• Task details: Keep every line of the data below that has the string "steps" and present those lines.

• Supplied information:
————————

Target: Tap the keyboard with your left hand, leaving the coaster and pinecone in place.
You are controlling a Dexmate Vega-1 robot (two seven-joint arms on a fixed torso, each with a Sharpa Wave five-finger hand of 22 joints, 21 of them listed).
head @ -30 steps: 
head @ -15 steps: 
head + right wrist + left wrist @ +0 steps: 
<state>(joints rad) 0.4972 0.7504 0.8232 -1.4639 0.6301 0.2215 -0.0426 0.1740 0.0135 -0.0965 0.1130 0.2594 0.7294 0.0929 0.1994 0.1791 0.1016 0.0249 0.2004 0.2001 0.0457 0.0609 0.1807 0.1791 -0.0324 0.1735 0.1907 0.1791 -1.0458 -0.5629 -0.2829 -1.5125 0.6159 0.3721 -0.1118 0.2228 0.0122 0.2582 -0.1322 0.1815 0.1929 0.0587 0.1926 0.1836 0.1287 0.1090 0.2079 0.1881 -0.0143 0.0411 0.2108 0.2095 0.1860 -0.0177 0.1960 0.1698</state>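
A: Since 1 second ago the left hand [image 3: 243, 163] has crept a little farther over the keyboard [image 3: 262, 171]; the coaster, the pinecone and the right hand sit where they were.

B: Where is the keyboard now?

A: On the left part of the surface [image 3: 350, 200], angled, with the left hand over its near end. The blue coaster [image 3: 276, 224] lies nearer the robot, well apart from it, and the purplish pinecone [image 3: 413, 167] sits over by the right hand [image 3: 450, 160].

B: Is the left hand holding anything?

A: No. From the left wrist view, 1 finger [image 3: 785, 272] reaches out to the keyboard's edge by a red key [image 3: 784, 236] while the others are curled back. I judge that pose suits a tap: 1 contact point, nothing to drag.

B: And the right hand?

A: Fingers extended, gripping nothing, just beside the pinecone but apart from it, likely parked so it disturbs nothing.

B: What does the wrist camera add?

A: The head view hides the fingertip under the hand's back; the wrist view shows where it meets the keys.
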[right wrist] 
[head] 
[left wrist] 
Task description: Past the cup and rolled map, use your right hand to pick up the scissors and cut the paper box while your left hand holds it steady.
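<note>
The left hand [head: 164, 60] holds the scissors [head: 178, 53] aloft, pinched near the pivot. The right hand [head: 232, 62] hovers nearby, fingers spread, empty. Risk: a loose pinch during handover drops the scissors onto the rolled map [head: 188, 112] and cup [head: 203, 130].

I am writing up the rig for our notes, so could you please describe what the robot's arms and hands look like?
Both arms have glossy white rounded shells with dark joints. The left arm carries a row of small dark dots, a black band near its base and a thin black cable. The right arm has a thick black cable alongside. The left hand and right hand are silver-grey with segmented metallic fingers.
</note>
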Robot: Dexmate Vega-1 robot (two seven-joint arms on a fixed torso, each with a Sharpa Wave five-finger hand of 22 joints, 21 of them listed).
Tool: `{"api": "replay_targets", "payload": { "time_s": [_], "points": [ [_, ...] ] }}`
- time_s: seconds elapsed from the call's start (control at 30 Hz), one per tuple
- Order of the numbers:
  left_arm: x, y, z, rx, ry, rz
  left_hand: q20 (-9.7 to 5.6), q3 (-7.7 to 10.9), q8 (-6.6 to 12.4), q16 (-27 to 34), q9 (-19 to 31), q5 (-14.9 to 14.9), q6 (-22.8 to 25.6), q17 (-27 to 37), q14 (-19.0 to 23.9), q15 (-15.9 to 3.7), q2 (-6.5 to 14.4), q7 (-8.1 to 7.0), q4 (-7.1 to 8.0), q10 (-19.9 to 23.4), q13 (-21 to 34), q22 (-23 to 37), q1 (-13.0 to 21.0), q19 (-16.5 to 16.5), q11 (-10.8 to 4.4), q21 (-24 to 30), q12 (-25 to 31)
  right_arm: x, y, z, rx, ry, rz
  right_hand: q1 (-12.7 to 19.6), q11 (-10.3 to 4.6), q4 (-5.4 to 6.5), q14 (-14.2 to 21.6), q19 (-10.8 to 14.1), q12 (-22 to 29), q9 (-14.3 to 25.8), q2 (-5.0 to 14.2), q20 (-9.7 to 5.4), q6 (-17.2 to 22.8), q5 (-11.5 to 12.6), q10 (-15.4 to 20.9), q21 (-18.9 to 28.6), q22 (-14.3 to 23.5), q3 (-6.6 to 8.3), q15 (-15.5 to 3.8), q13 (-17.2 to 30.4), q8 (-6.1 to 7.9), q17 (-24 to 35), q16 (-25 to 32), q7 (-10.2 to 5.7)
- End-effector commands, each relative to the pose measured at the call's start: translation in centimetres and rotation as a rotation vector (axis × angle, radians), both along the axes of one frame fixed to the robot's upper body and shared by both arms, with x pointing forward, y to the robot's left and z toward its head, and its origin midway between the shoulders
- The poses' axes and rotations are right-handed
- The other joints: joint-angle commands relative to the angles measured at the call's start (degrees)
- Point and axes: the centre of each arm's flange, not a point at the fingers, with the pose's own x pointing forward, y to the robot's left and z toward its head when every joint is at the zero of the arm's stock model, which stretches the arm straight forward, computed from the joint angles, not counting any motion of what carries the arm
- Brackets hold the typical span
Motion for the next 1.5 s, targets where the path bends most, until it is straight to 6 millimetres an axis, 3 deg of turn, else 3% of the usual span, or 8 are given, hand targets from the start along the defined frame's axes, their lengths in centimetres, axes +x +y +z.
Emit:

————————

• Completed task:
head @ -30 steps: 
head @ -15 steps: 
head + right wrist + left wrist @ +0 steps: 

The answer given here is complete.